While the character creation I was hoping for would probably stick with “male” and “female” body options as opposed to a gender neutral character creator that our writer Teddie discusses the need for, it would still be a vast improvement to LGBTQIA+ gaming. You would not only be able to customize your player character, but their life partner as well, opening up a world of possibilities. For instance, if you were a butch/masculine woman who’s interested in other butch/masculine women, you could have your fictional relationship reflect that. You could even base your fictional spouse off your real spouse or partner! But I guess that all went down the toilet.
Folks who aren’t too bothered by this aspect of the plot often point out that since the Fallout version of the future is heavily influenced by the 1950s aesthetic, the presence of LGBTQIA+ people just wouldn’t fit in. I’ve even seen someone write that there weren’t any LGBTQIA+ folks back then (!?!?!?), as opposed to that population having to pretend to be straight and cis so they wouldn’t get targeted. Some simply posit that it wouldn’t mesh with the morals of the 1950s, which the Fallout pre-apocalypse world mostly held on to. However, it turns out that there’s a lesbian couple right there in the trailer. They’re holding each other lovingly on their front lawn where all of their neighbors can see. So even that’s not a worthy excuse, since apparently everyone’s cool with it.
Others argue that your character and their spouse must be heterosexual and cisgender because your biological son, Shaun, is a crucial character to the plot. (Heh. I wonder if he has a brother named Jason.) A major plot point is that you are searching for him after being in cryostasis for 200 years. (This happens in the first part of the game, so no spoilers here—don’t worry.) Shaun’s appearance is a combination of you and your spouse’s appearance, just like how the children in The Sims series have appearances based on their parents’. They’re trying to emulate real life. I get it.

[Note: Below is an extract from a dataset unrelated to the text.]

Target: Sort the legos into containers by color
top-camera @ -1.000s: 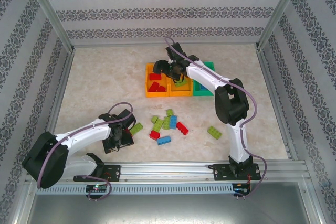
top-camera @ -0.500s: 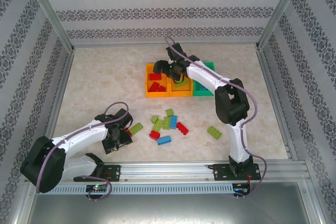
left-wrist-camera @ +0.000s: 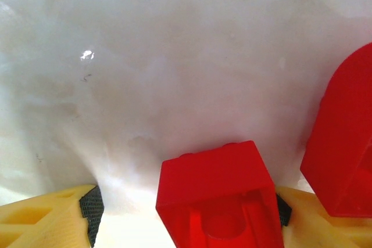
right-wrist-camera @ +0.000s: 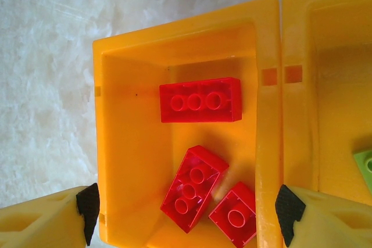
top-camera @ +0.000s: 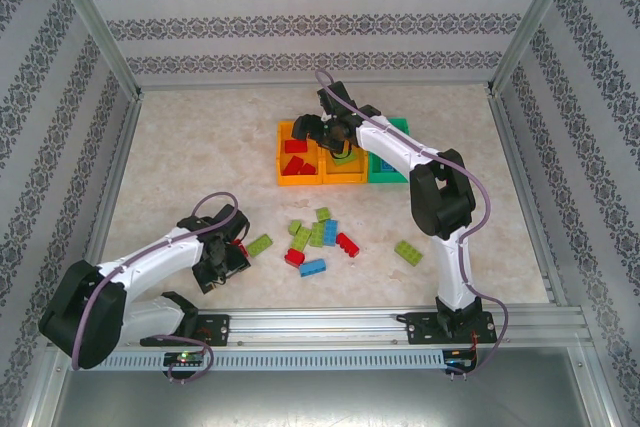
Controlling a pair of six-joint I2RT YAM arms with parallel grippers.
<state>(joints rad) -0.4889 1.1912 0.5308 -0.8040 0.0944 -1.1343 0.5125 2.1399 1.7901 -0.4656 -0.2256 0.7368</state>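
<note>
Down at the near left of the table [top-camera: 180,147], the left claw [left-wrist-camera: 186,207] sits low over the surface with its jaws set wide. A red brick [left-wrist-camera: 218,201] lies between them, its hollow side facing the wrist camera. The brick is up against one pad [left-wrist-camera: 281,210] while the other pad [left-wrist-camera: 90,207] stands clear of it, so this reads as a claw bracketing its target and not yet pinching it. The wide setting gives it room to straddle the brick before squeezing. A second red piece [left-wrist-camera: 343,137] looms just beside it, too close to the lens to say exactly what it is, and it could get nudged if the jaws close carelessly. Over at the far side, the right claw [right-wrist-camera: 186,207] hangs above the left orange bin [right-wrist-camera: 125,143], jaws wide and holding nothing. Three red bricks [right-wrist-camera: 200,100] lie on that bin's floor, which marks it as the home for red, and that is likely where the left arm's brick belongs. Next door, the middle orange bin [right-wrist-camera: 331,85] shows a lime brick [right-wrist-camera: 365,169] at its edge, so lime seems to go there. The green bin [top-camera: 398,125] at the end of the row is partly hidden by the arm. Plenty remains to be done: a scatter of loose bricks [top-camera: 320,234] in lime, blue and red lies on the table between the arms, well apart from the bins.
</note>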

Here’s the thing, though: Fallout 4 isn’t real life. I know, I know, some of us, myself included, have floating robot butlers called Ms. Sexy Toeeater. In fact, mine’s giving me a foot massage right now. It’s fantastic. But some people—namely everyone who has ever existed—don’t have that luxury. That’s because Fallout 4 is a video game set in a fictional apocalypse based off an American 1950s vision of the future. If they can implement rocket cars and nuclear shelters that can sustain people for hundreds of years, I’m pretty sure they can manage a nonbinary or gay trans person who has a child with their partner, considering that it really happens. And the cis gay relationships? Gay science babies. Make it so. Or Bethesda could have skipped this whole mess by making Shaun an adoptee. Multi-million dollar companies have tons of creative options at their disposal, and ideas such as these are not outside the scope of their abilities.
I’m not saying that Fallout 4 is automatically a terrible game because of a plot element that mainly exists in its first hour. Currently, I’m saving up for a Playstation 4, and it’s definitely on the list of games to accompany it. Metacritic’s scores from major critics seem pretty happy with it, too. Nonetheless, it’s incredibly frustrating to see a game publisher that has a history of decent LGBTQIA+ representation (at least within the scope of current AAA games) base one of their plots around a concept that can be alienating to that exact population.
Anyway, my robot butler just told me that my sweet roll is done, so I’ll see you in the comments. Make sure you’re wearing your spurs that jingle jangle jingle when you come, or it’ll be awfully embarrassing.